Les Rothschild ont anticipé l'explosion de l'industrie textile. Ils se sont aussi intéressés à l'industrie ferroviaire, et à l’industrie pétrolière, en Russie. Un projet qu'ils ont dû abandonner, car ils avaient des concurrents encore plus géniaux qu'eux, les Rockefeller. Les Rothschild se sont retirés de l’industrie pétrolière en 1911, peu avant la révolution bolchevique, ce qui n'est pas si mal. Ils ont aussi diversifié leurs activités, s’intéressant notamment à la viticulture et aux courses de chevaux.

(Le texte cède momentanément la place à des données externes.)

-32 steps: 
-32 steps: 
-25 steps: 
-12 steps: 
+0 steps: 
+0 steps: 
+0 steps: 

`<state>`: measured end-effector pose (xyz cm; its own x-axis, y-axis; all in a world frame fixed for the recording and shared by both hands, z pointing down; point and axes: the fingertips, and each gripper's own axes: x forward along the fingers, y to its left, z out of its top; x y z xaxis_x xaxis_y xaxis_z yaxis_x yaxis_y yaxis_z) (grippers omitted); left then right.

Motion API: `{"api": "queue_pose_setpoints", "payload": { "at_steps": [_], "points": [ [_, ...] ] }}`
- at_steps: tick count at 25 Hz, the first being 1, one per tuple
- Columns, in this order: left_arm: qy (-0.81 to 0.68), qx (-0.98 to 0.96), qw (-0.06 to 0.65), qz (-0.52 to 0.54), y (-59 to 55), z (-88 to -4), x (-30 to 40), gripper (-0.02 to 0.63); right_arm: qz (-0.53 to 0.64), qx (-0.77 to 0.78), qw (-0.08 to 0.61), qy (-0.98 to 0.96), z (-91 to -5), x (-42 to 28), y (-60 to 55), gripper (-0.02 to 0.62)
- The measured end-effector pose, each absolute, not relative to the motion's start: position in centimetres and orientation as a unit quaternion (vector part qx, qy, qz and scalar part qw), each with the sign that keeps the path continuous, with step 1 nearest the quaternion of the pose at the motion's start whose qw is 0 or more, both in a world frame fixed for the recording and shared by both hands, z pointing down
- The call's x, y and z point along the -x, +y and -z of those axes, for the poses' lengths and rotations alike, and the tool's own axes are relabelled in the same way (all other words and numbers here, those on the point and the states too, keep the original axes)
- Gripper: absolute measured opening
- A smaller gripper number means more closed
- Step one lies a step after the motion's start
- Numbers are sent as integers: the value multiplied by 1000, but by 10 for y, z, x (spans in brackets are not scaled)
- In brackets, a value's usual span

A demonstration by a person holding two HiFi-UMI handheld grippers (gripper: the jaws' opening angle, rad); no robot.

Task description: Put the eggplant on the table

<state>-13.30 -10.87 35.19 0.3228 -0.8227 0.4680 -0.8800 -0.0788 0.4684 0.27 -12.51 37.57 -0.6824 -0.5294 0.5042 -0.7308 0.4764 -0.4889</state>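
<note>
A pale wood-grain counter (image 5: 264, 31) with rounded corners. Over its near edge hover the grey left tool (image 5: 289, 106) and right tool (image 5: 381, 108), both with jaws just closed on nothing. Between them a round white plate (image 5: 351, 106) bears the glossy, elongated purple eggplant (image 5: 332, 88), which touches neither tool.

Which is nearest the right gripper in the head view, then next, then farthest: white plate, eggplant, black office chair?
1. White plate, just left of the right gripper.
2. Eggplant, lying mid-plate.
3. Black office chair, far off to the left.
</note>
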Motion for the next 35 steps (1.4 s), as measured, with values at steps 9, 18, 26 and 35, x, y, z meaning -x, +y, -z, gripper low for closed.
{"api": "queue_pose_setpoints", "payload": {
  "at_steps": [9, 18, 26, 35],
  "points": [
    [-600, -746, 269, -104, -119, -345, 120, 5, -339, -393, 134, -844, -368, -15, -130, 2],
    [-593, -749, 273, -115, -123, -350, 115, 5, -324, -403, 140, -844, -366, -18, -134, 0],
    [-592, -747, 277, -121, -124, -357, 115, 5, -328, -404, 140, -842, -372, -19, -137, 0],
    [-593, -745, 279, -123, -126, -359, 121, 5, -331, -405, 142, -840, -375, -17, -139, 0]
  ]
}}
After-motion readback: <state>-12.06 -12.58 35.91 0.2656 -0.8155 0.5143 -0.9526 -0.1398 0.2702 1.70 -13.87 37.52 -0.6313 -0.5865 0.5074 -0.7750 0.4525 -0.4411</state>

Il y a toutefois une génération, après les années 1910, qui n'éprouve plus d'intérêt pour les activités financières de l'entreprise. Comment l'empire va-t-il reprendre vie ?
On peut dire que, pour les Rothschild, le retour aux grandes affaires s'est fait durant l'après-guerre, puis ces dernières années. Pendant la première moitié du XXe siècle, Walter, le fils de Nathan et petit-fils de Meyer, circule dans un fiacre tiré par des zèbres. Très attiré par la taxidermie, il possède chez lui plus de 300.000 bêtes empaillées. Il dit alors qu’il est jardinier, son métier de banquier n’étant pour lui qu’un passe-temps. La dynastie a connu des personnalités un peu excentriques, comme Pannonica (1913-1988), la nièce de Nathan et baronne du jazz, qui ne voulait pas s'intégrer dans sa famille et préférait fréquenter des jazzmen noirs, à l'époque victimes de racisme. Elle est décédée dans une maison avec 300 chats. 

Dans votre ouvrage, vous opposez d'ailleurs Pannonica à Nadine de Rothschild. Pour quelle raison ?
Nadine ne correspond à aucun des critères de sélection des Rothschild. C'est une simple roturière, femme de ménage et fille d'ouvriers, qui vivait jadis dans un deux-pièces sans eau courante. Mais d'un autre côté, elle a voulu s'intégrer à tout prix à la famille Rothschild. Elle a rencontré Edmond - l’arrière-petit-fils de James, chef de la succursale parisienne - lors d'une soirée organisée en 1960. Pannonica voulait à l'inverse échapper à toutes les convenances de la famille. Elle cherchait à sortir de son milieu. 

Une discrétion à toute épreuve

Comment a évolué la popularité de la famille Rothschild au fil des décennies ?
Ils ont toujours été considérés comme ceux qui tiraient les ficelles. On leur attribuait beaucoup plus de pouvoir qu'ils n'en avaient. Cette haine des Rothschild est née en 1848, lors de la première révolte ouvrière. On les désignait comme responsables de tous les malheurs du monde. Certains Rothschild ont été emprisonnés. D'autres, accusés d'espionnage. À l'instar de Victor, le frère de Pannonica, alors engagé au service du MI 5 et accusé de délivrer des informations aux Russes, alors qu’il était innocent. James de Rothschild, lui, était qualifié de «roi des Juifs» dans la presse nationale. Pourtant, durant la crise alimentaire en 1847, il a ouvert une boulangerie solidaire. Mais les Rothschild ont beau développer leurs activités philanthropes, pour le public, ce sont de dangereux capitalistes. Quoi qu'ils fassent, la suspicion demeure. D'où leur discrétion - on les voit d’ailleurs très peu à la télévision. 

Qu’est devenu l’empire Rothschild ? 
Les Rothschild ont, certes, subi le choc de la nationalisation de 1981 ; mais ils ont à l’époque reçu une indemnité de 500 millions de francs. Cinq ans plus tard, la droite est revenue au pouvoir et David de Rothschild a créé une nouvelle banque. Subsistent alors deux pôles ; le pôle franco-britannique, puisque les deux branches se sont associées en 2003, sous le nom de Concordia. Et le pôle suisse, créé par Edmond, le mari de Nadine. Le groupe Ariane de Rothschild est aujourd'hui à la 26e place des plus grosses fortunes mondiales avec un patrimoine estimé à 5 milliards d’euros. Ils ne sont ni Elon Musk, ni Jeff Bezos. Mais ils sont toujours là, en nombre limité. On dit que l'un des facteurs de leur longévité, c'est de ne pas avoir dispersé leur fortune. Les femmes de la famille n'avaient pas le droit d'hériter. Aujourd’hui, l’empire est par ailleurs composé de davantage de dirigeants non-Juifs. Désormais, Ariane - la bru de Nadine de Rothschild - est à la tête de la maison suisse. En 1960, un certain David Cotteville a par ailleurs dirigé la succursale londonienne. Peut-être, à la longue, pourrait-on parler de déclin. Mais je pense que dans 100 ans, on prononcera encore le nom des Rothschild.